**TASK DIRECTIONS**
Go through the data and report each line that holds the string "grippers".

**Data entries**
*****

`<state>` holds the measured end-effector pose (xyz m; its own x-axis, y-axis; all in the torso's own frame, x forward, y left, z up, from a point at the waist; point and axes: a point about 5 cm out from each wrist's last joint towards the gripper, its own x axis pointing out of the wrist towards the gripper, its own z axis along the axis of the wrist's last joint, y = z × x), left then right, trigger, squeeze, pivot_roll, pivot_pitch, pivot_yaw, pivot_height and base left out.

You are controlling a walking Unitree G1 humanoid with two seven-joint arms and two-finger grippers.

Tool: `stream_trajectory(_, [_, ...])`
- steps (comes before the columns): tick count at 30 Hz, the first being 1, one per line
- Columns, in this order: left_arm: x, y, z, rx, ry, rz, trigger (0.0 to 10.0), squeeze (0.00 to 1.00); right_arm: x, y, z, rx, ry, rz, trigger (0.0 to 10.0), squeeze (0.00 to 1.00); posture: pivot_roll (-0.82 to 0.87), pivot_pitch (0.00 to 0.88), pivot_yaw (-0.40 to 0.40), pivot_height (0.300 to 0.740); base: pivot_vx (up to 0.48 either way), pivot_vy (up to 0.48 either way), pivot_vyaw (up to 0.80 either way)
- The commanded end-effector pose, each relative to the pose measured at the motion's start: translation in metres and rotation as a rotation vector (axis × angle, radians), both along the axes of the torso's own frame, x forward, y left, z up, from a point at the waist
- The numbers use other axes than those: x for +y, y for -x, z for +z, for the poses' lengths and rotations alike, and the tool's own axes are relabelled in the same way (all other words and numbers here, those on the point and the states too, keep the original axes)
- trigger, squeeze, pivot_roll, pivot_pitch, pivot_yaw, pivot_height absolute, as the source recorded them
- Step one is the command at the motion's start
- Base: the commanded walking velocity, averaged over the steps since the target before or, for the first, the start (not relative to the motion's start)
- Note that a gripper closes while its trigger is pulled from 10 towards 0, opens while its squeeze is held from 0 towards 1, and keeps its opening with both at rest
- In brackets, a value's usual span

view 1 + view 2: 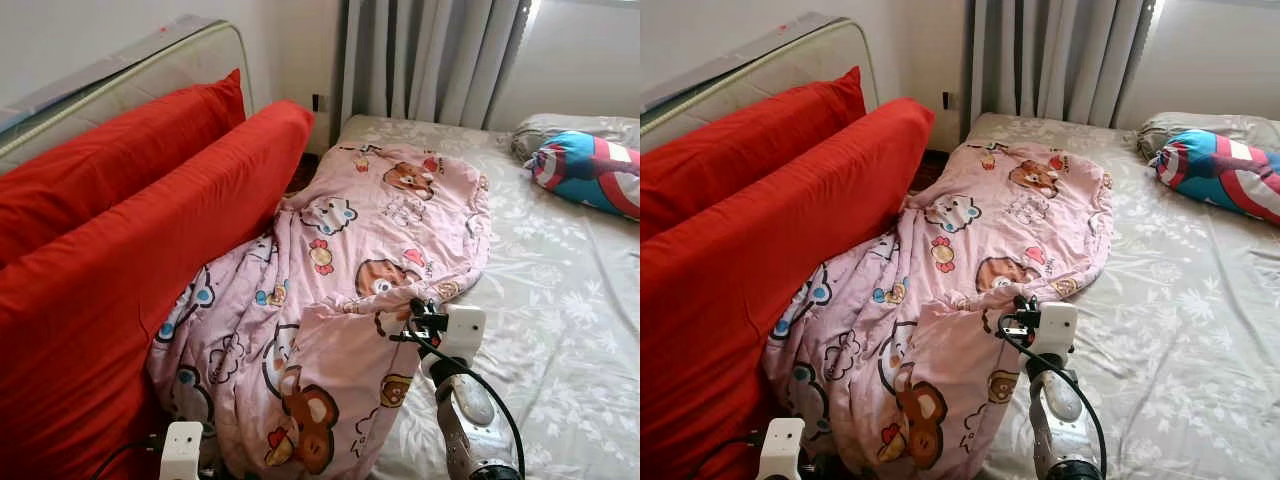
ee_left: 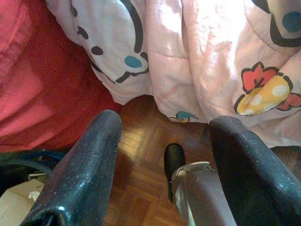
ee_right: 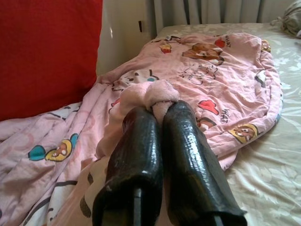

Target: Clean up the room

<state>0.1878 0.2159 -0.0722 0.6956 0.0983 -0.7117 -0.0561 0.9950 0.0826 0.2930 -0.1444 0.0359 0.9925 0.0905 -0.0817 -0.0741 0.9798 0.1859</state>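
I am tidying the bed, and the step in hand looks to be straightening the pink cartoon-print quilt (image 1: 340, 290), which is lying rumpled across the near side of the bed (image 1: 560, 300), one edge spilling down between the mattress and the big red cushions (image 1: 120, 250) leaning at my left. My right gripper (image 3: 157, 106) is pinching a bunched fold of that quilt, its two black fingers (image 3: 136, 155) pressed nearly together with a knob of pink fabric squeezed between the tips; seen from my head, this arm is reaching in from below onto the quilt's near fold, just beside its right edge where the grey floral sheet (image 1: 570, 350) begins. My left gripper (image 2: 162, 155) is hanging low with its fingers spread wide and holding nothing, pointing at the wooden floor (image 2: 141, 169), with the quilt's hanging hem just beyond it and the red cushion beside it. The next move, I judge, is calling for a lift and a pull away from the cushions toward the open sheet, so the cloth draws flat; the grip is small, so a slow pull seems wise lest the fold slip out. A striped bolster (image 1: 590, 170) is lying well apart, near the head of the bed.
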Motion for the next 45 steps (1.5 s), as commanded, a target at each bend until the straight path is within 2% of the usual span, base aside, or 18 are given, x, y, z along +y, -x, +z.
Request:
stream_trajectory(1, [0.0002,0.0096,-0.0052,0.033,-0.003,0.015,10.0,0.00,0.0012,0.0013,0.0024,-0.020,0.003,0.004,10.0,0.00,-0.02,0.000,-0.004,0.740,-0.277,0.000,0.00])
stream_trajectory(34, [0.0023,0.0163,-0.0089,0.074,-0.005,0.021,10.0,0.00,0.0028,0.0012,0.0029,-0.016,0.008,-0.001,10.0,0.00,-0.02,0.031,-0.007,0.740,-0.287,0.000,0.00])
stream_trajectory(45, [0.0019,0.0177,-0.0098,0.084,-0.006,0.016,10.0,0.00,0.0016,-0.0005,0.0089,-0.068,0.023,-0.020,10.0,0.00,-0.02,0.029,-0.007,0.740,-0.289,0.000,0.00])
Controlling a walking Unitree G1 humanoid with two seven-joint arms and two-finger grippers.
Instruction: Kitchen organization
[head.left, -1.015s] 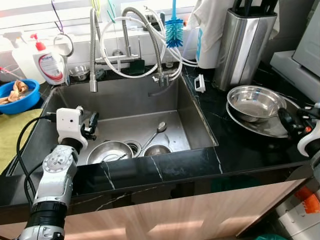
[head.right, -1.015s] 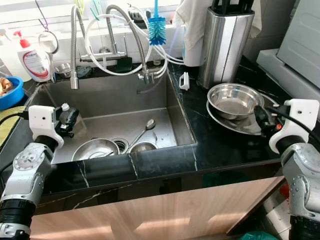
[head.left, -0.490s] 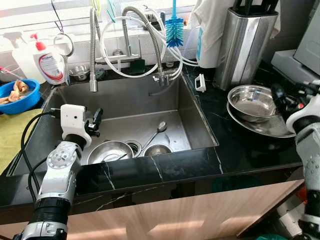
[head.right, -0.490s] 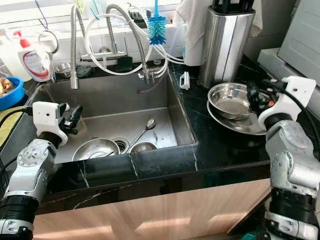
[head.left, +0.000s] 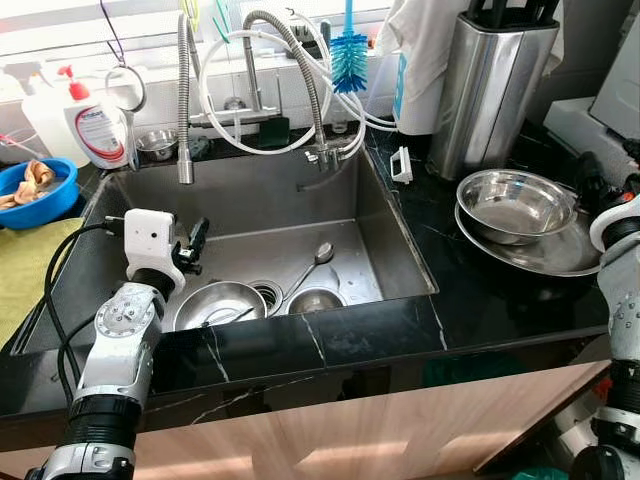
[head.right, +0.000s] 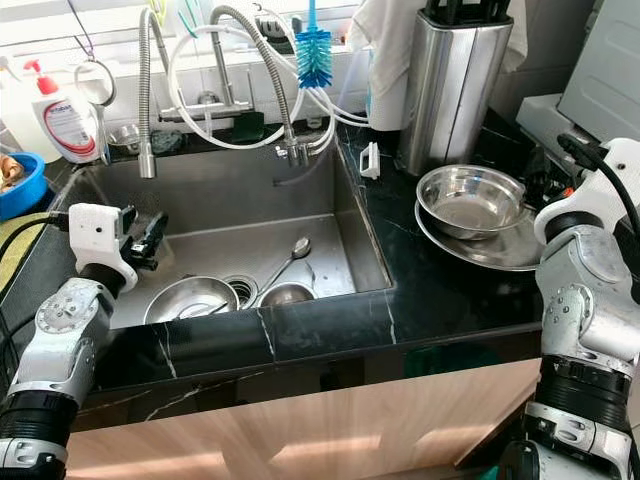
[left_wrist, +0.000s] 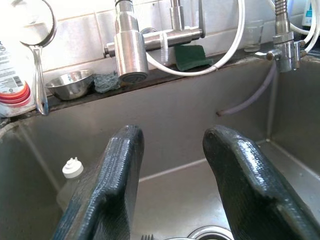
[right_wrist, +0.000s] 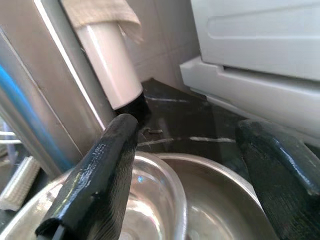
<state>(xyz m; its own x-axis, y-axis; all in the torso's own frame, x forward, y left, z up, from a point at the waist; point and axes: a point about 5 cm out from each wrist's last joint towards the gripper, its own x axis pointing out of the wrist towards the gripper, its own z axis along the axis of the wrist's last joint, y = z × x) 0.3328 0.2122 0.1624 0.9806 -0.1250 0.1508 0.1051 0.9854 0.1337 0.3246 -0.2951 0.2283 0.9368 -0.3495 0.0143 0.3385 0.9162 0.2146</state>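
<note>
Right wrist view: right gripper (right_wrist: 185, 175) spread wide, empty, above stacked steel bowls (head.left: 512, 205) on counter, at 3 o'clock of sink (head.left: 395, 255). Left gripper (left_wrist: 172, 185) parted, empty, over sink. Advice: straddle the bowl rim before closing.

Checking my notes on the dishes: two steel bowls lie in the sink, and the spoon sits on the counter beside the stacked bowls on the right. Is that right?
Not quite. The spoon lies in the sink, next to the two steel bowls on its floor, not on the counter. The stacked bowls do sit on the counter on the right. The left eye view shows it.
</note>
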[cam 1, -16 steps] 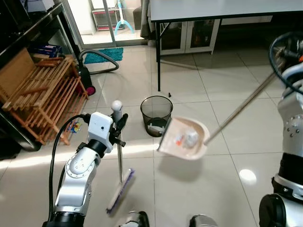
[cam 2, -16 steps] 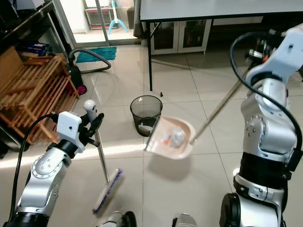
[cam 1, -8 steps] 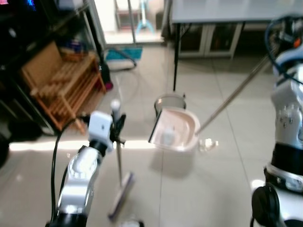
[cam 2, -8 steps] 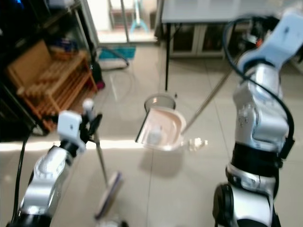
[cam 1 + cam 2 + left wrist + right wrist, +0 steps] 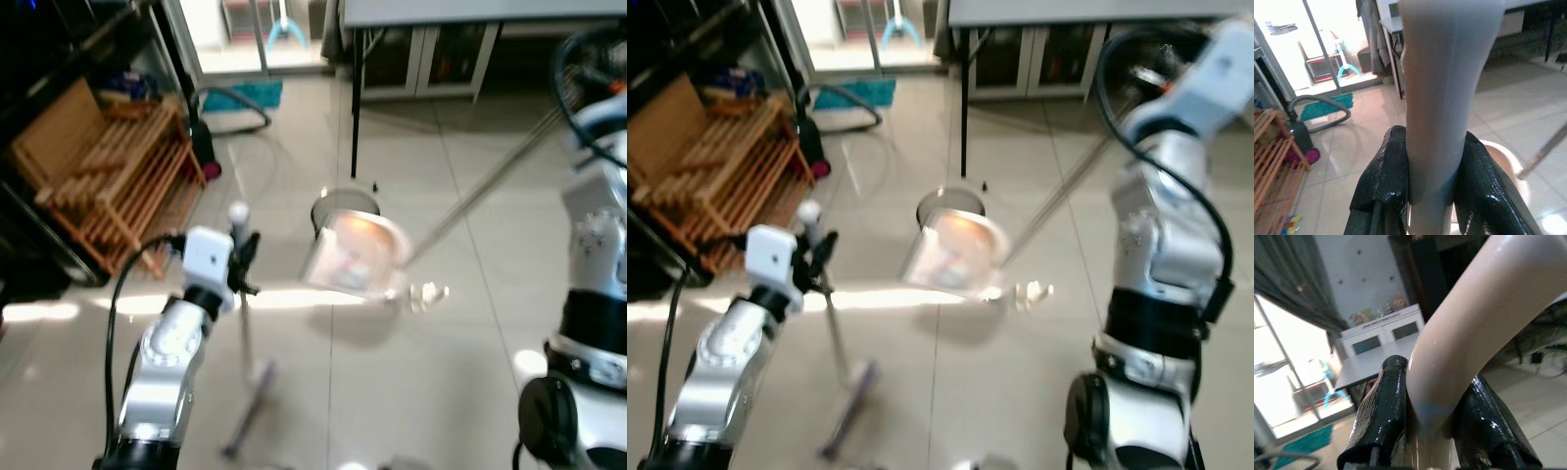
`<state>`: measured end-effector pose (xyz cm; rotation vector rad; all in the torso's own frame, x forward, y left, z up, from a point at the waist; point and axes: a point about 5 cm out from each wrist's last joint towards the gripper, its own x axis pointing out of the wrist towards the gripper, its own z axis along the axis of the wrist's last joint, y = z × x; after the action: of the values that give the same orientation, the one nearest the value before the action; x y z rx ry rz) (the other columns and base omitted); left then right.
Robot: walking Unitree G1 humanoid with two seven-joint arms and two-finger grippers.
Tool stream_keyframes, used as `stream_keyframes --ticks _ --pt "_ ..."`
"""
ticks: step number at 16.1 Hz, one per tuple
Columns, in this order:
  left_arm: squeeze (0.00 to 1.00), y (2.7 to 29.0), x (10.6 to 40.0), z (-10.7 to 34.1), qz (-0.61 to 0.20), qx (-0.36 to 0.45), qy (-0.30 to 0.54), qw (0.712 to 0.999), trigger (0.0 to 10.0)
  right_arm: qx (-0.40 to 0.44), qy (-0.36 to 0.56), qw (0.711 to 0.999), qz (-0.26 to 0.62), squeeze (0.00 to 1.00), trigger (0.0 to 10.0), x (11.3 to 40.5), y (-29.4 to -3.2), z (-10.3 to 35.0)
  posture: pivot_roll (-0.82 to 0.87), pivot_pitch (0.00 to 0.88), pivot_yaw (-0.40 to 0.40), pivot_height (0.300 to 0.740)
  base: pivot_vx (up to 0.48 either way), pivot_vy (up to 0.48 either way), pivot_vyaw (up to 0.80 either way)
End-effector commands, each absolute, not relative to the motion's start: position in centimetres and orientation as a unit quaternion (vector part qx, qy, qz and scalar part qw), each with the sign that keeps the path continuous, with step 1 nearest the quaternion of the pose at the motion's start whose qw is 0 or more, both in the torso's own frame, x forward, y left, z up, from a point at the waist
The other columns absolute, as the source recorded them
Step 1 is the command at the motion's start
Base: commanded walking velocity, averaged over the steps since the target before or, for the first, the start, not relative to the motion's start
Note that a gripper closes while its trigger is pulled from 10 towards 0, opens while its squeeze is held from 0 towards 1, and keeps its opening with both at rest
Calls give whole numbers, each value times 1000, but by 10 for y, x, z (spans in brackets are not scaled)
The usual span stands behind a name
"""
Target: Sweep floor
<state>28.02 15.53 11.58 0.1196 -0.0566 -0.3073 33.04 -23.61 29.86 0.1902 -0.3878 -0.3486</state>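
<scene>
Dustpan [image 5: 351, 257] tilted over the near rim of the bin [image 5: 343, 207], long handle [image 5: 490, 183] running up and away from the bin to the right gripper [image 5: 1422, 431], clamped on its top end. Crumpled scrap [image 5: 429, 293] on the tiles just beside the bin. Broom [image 5: 245, 333] well to the bin's left, upright, pinched by the left gripper [image 5: 1425, 191].

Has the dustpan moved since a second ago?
Yes. The dustpan has swung toward the bin, now overlapping its rim and tipped steeper; earlier it hung beside it.
</scene>
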Motion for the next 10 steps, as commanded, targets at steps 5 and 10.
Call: stream_keyframes --ticks 5,10 --pt "0 165 282 126 -138 83 -45 986 10000 104 -233 956 -146 0 10000 332 -222 315 7 72 65 740 436 0 0" --pt "0 166 282 125 -139 85 -44 986 10000 108 -240 953 -152 0 10000 332 -223 315 12 68 69 740 439 0 0"
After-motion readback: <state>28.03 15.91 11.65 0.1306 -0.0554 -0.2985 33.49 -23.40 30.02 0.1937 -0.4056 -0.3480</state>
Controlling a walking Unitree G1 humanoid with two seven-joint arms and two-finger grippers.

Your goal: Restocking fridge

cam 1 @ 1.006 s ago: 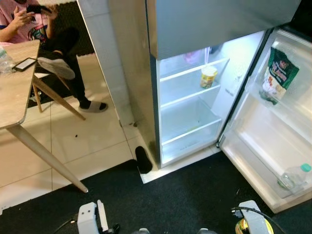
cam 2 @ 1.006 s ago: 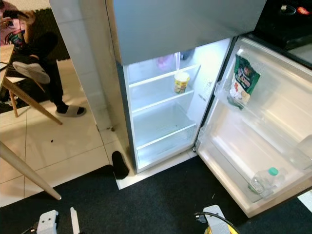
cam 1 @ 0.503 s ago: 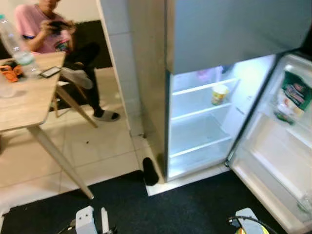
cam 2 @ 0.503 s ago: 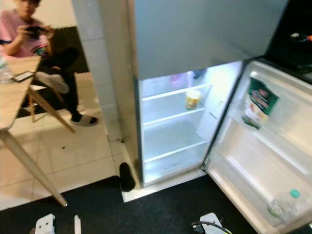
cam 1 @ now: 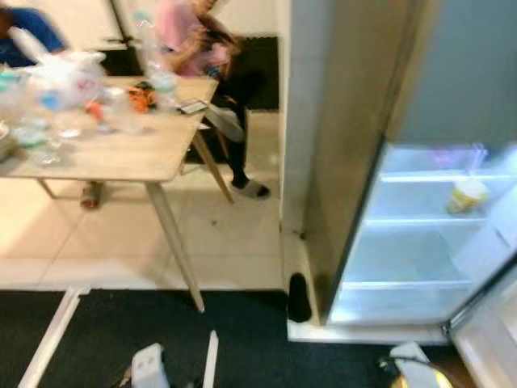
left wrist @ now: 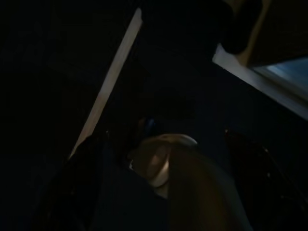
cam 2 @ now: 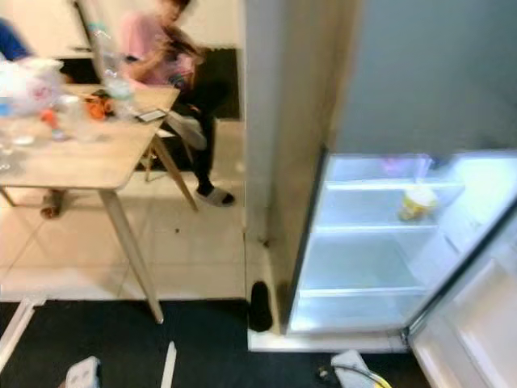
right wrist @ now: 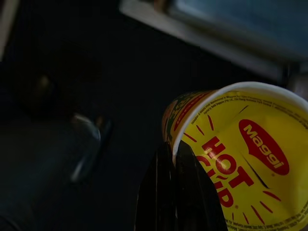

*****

**RESPONSE TO THE EXERCISE**
You are controlling a walking Unitree G1 humanoid with two seven-joint arms and two-finger grippers.
Controlling a walking Unitree G1 humanoid with two seven-joint arms and two-finger grippers.
Robot: walking Unitree G1 humanoid with two seven-joint arms and two-finger grippers.
Controlling a walking Unitree G1 humanoid with two seven-joint arms and two-finger grippers.

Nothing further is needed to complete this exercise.